Benjamin was twenty when I met him again as Clerk to the Justices. I was two years younger and quickly learnt to play the role of the clever, astute servant, ever ready to help his guileless master. Well, at least I thought him guileless but there was a deeper, darker side to Benjamin. I did hear a few rumours about his past but dismissed them as scurrilous (I never really did decide whether he was an innocent, or subtle and wise). Do you know, I once met him in a tavern where he sat clutching a small wooden horse to his chest, gazing at it raptly, his eyes full of religious fervour. Now the toy was nothing much, any child would play with it. This particular one looked rather old and battered.
'Master, what is it?' I asked.
Benjamin smiled like the silly saint he was.
'It's a relic, Roger,' he whispered.
Oh, God, I thought, and could have hit him over the head with a tankard.
'A relic of what, Master?'
Benjamin swallowed, trying hard to hide his pleasure.

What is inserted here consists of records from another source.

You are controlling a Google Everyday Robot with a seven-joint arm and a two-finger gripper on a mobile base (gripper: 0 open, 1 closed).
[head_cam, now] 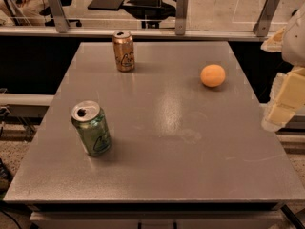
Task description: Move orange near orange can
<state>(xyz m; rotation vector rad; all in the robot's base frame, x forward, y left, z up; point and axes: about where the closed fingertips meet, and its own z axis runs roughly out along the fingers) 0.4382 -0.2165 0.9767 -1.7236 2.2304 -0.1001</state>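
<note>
On the grey table's [167, 166] near left stands a green can [91, 129], its pale logo unreadable. Farther back, the orange can [124, 51] bears a looping logo. The orange [212, 75] lies well right of it. Beyond the table's right edge hangs the gripper [283, 101]; I cannot tell whether it is apart or together.

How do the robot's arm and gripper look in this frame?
The arm is a rounded white shell. The gripper, at the right edge of the view beside the table, is pale cream and built of blocky, angular segments. No cables or markings show.
</note>
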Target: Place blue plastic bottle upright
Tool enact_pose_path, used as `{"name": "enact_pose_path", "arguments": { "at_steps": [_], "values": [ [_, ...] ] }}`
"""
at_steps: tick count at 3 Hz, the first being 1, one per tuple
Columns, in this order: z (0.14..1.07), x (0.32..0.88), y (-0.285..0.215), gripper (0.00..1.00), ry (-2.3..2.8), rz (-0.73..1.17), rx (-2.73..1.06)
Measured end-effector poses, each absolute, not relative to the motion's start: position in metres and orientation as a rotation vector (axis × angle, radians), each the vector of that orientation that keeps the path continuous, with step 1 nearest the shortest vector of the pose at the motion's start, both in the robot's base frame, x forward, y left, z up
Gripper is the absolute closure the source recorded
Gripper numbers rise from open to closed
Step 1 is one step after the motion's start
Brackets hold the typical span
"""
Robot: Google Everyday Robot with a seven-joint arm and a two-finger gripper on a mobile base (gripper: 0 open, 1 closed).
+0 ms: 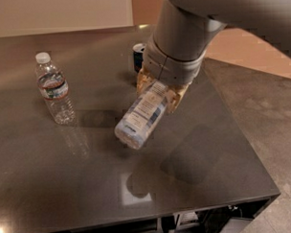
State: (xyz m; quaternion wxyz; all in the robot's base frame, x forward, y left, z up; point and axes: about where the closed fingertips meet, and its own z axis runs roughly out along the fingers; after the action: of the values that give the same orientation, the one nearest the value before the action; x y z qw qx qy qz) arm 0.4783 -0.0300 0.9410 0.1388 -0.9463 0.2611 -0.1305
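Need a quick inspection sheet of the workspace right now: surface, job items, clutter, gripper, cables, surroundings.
Surface: dark table, glossy, showing reflections.
Job's things: blue plastic bottle, tilted, not upright, apparently held above the table.
Clutter: water bottle upright at the left; drink can at the back, partly behind the arm.
Gripper: gripper over the table's middle, shut on the blue plastic bottle's upper end.
Cables: nothing seen.
Surroundings: floor to the right; pale wall behind.

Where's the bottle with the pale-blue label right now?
Mid-view, the blue plastic bottle is held tilted above the table in the pincer, right of the standing water bottle, in front of the drink can.
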Motion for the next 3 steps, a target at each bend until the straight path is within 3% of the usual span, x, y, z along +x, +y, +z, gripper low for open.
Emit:
{"name": "enact_pose_path", "arguments": {
  "at_steps": [3],
  "values": [
    [0.928,0.495,0.008,1.0,0.024,-0.625,-2.79]
  ]
}}
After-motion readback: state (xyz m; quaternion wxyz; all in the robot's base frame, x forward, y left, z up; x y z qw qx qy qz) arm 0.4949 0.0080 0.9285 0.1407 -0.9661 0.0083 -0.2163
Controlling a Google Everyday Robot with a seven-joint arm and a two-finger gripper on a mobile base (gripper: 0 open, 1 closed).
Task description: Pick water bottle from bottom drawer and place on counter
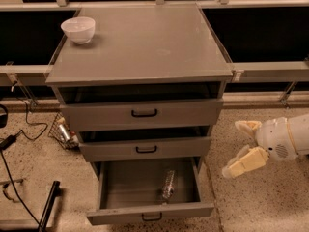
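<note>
The bottom drawer is pulled open. The water bottle lies on its side inside it, toward the right, clear and crinkled. The counter is the flat grey top of the cabinet. My gripper is to the right of the cabinet, level with the middle and bottom drawers, its cream fingers spread open and empty. It is outside the drawer, apart from the bottle.
A white bowl sits on the counter's back left corner. The top drawer and middle drawer stand slightly ajar. A wire basket and cables lie on the floor at left. A dark bar stands bottom left.
</note>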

'I had it from a man from Outremer, a holy pilgrim who has visited Palestine and the house Mary kept in Nazareth. This,' he lifted it up, eyes glowing as if he was Arthur holding the Holy Grail, 'was once touched and played with by the infant Christ and his cousin, John the Baptist.'
Well, what can you say to that? If I'd had my way, I'd have smashed the toy over the silly pedlar's head but my master was one of those childlike men: he always spoke the truth and so he believed that everyone else did. After that I decided to take him in hand and help him make full use of the Lord Cardinal's favours. In the spring of 1517, Wolsey granted Benjamin a farm, a smallholding in Norfolk on which to raise sheep, and my master gave me gold to buy the stock. In an attempt to save money I bought the sheep from a worried-looking farmer who pocketed my silver at Smithfield, handed over the entire flock and ran like the wind. No sooner had I returned these animals to my master's holding than they all died of murrain which explained the farmer's sudden departure. Of course, I did not tell my master about their former owner or how I had kept the difference between what he gave me and what I had spent. I am not a thief, I simply salted the money away with a goldsmith in Holborn in case Benjamin made further mistakes.